The markets have hated Trumps views on trade from the get-go, which is a mjor reason markets have lost some $11 trillion in value since his inauguration . . . The makets are not merely saying that Trump's policies are bad for stock prices or corporate profits.  They are saying to other politicians and policymakers, "We're not going to save you from Trump's irrationality."  That realization is starting to dawn on some Republicans who bought the preposterous idea that Trump has a mandate to unilaterallly and irrationally bend the international economy to his will . . .  [R]epublicans are starting to understand that their political solvency won't last longer than Trump''s irrationality. 
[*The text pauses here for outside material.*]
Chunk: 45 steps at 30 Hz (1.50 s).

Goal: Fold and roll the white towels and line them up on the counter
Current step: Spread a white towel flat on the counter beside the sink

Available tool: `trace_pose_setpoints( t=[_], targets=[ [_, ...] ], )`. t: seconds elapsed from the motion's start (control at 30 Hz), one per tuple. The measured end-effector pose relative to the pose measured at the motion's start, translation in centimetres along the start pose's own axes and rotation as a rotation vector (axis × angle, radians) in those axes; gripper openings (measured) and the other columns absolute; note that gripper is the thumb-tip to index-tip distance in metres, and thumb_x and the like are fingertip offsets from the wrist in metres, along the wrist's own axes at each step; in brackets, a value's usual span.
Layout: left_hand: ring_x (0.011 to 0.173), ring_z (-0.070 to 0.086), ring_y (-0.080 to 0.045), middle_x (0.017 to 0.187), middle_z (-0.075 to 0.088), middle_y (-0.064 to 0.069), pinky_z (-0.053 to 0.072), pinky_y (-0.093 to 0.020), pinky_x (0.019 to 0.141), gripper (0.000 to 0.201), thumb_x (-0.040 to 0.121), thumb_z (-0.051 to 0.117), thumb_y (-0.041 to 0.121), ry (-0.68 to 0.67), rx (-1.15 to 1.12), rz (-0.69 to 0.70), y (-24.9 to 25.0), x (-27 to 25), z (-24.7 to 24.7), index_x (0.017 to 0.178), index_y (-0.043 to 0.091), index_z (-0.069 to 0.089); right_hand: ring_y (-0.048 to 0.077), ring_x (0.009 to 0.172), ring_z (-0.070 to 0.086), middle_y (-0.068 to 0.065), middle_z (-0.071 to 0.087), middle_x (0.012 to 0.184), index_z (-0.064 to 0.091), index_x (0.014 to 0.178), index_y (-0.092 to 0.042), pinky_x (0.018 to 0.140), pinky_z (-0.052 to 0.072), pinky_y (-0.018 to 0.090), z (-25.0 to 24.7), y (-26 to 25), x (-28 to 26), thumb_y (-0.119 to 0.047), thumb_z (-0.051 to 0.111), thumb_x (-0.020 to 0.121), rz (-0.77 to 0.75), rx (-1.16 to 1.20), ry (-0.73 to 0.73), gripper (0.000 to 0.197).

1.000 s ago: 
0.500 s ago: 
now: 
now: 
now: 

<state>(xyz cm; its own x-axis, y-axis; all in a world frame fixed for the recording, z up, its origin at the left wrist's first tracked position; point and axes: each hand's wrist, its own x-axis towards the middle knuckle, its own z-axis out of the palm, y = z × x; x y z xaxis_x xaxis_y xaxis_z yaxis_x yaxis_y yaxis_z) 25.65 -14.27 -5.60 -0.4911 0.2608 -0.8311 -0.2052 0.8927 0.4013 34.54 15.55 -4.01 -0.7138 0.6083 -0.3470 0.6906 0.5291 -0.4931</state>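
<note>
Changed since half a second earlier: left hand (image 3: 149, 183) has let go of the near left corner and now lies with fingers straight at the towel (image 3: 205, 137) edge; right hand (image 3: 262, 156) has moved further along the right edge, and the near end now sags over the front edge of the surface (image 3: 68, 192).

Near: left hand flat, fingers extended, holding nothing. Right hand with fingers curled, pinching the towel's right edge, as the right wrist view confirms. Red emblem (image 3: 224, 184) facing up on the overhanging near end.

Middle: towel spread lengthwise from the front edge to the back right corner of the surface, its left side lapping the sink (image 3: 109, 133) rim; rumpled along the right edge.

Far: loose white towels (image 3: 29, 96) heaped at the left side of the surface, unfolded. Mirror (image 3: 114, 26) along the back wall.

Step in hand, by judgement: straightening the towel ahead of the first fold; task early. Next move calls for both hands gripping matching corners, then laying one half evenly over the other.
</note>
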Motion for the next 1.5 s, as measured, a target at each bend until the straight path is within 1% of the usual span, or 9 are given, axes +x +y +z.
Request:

Gerald Baker in the Wall Street Journal, "Trump Is Trashing America's Reputation:"

America's reputation, based on its ideals and burnished over centuries, is the greatest geopolitical brand ever created.  But . . . we may be witnessing the greatest exercise in brand destruction in history.  Brands have real value.  It isn't always easy to calculate, but businesses from BlackBerry to Bud Light know when they have lost it.  Destroying geopolitical brand value can be devastating too. . .. Mr Trump may find all this in-your-face diplomany satisfying now.  But casting off America's reputation as a place that reveres freedom, dignity, and the rule of law will harm the brand - and not just in the long term.  The Romans had a saying: let them hate us as long as they fear us.  But part of our superpower has derived from being admired too.  In the end, as the Romans discovered, you don't want to be around when they still hate you but they no longer fear you.

My biggest market worry.   Banner headline in this morning's Wall Street Journal.  "Trade war escalations spark bond sell-off as companies worry about economy."  I assume that most of us of advanced age have their retirement savings allocated heavily toward non-equity assets, i.e., in bond, money mrket, and non-equity assets.  The huge losses in the stock market don't affect us nearly as much as they do people heavilty invested in stocks.  Rising yields in the bond market and sell-offs of even US treasury bonds, make me, and many others, shudder.  Stock market declines, bond market declines = everybody loses, including Geri and me, and down the road, our children.  

Surprise!  Trump pauses tariffs on 75 countries, reduces tariffs to uniform 10%, & raises tariff on Chinese products to 125%.